Ma perché c’è bisogno di evangelizzare la rete? “I credenti – scrive il Papa nel messaggio per la Giornata Mondiale per le Comunicazioni Sociali 2013 – avvertono sempre più che se la Buona Notizia non è fatta conoscere anche nell’ambiente digitale, potrebbe essere assente nell’esperienza di molti per i quali questo spazio esistenziale è importante. L’ambiente digitale non è un mondo parallelo o puramente virtuale, ma è parte della realtà quotidiana di molte persone, specialmente dei più giovani. I network sociali sono il frutto dell’interazione umana, ma essi, a loro volta, danno forme nuove alle dinamiche della comunicazione che crea rapporti: una comprensione attenta di questo ambiente è dunque il prerequisito per una significativa presenza all’interno di esso”.

Il problema, semmai, è usare la Parola, e non riempire la rete di parole. “In definitiva, però – scrive il Papa – se la nostra condivisione del Vangelo è capace di dare buoni frutti,  è sempre grazie alla forza propria della Parola di Dio di toccare i cuori, prima ancora di ogni nostro sforzo. La fiducia nella potenza dell’azione di Dio deve superare sempre ogni sicurezza posta sull’utilizzo dei mezzi umani”.

I social network possono essere strumenti utili per diffondere la Parola, per tenere unite comunità che si sentono isolate “in alcuni contesti geografici e culturali”, per tenere la comunità ecclesiastica in collegamento costante con il magistero del Papa. “Le reti – si legge nel messaggio – facilitano la condivisione delle risorse spirituali e liturgiche, rendendo le persone in grado di pregare con un rinvigorito senso di prossimità a coloro che professano la loro stessa fede.
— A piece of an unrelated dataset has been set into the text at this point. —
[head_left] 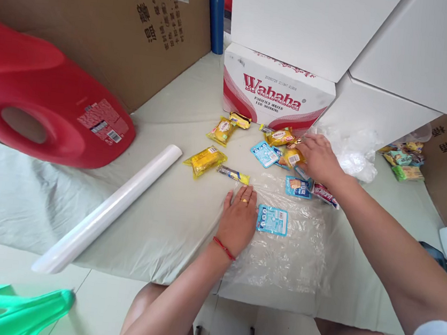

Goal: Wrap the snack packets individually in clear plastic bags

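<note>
My left hand (pixel 237 220) lies flat with its fingers stretched out, on the left edge of a clear plastic sheet (pixel 289 261). A blue snack pouch (pixel 273 220) rests on the sheet just right of it, and a small yellow-and-dark snack stick (pixel 233 175) lies beyond its fingertips. My right hand (pixel 321 157) is closed at the edge of a yellow snack packet (pixel 292 157); its thumb side is partly hidden. Around it lie blue pouches (pixel 265 154), another yellow packet (pixel 280 136) and a red-and-white packet (pixel 326 195). More yellow packets (pixel 205 161) lie to the left.
A white-and-red Wahaha carton (pixel 278 90) stands behind the snacks. Crumpled clear plastic (pixel 357 156) and several other snacks (pixel 407 161) are at the right. A white roll (pixel 109 208) and a big red jug (pixel 49 99) stand left, before a cardboard box (pixel 102 24).
</note>
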Tool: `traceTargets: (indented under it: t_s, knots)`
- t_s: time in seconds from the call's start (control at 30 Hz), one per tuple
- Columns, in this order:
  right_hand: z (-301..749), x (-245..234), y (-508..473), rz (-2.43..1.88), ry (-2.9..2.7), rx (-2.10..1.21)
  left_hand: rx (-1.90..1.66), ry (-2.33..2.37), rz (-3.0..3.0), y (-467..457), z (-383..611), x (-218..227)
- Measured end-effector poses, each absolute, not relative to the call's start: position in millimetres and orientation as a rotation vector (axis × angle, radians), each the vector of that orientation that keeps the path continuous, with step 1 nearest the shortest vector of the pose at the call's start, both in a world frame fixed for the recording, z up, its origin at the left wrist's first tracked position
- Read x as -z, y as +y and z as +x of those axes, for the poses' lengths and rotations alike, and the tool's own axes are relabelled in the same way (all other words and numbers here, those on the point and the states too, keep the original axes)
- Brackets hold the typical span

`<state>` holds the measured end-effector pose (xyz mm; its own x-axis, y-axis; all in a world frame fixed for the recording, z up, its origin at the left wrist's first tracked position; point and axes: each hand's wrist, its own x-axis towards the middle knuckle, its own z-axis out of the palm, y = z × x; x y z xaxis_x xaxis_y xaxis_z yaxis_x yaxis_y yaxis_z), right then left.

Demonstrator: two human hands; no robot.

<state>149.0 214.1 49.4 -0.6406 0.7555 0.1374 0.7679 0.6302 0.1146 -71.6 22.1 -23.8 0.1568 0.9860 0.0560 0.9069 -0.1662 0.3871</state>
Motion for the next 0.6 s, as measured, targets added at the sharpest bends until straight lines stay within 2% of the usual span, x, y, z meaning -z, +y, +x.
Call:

Il coinvolgimento autentico e interattivo con le domande e i dubbi di coloro che sono lontani dalla fede, ci deve far sentire la necessità di alimentare con la preghiera e la riflessione la nostra fede nella presenza di Dio, come pure la nostra carità operosa: ‘se parlassi le lingue degli uomini e degli angeli, ma non avessi la carità, sarei come bronzo che rimbomba o come cimbalo che strepita’”.

E si torna all’immagine iniziale di questo articolo, quella del Papa in mezzo alla tempesta nella spianata dei Cuatro Vientos. Lì milioni di giovani si erano radunati anche grazie ad un appello e una rete creata attraverso i social network. E sui social network raccontavano la loro esperienza. Ma erano lì, e il Papa era con loro. Se il messaggio non fosse stato riempito di Parola, difficilmente avrebbero potuto riconoscere Dio nella brezza leggera.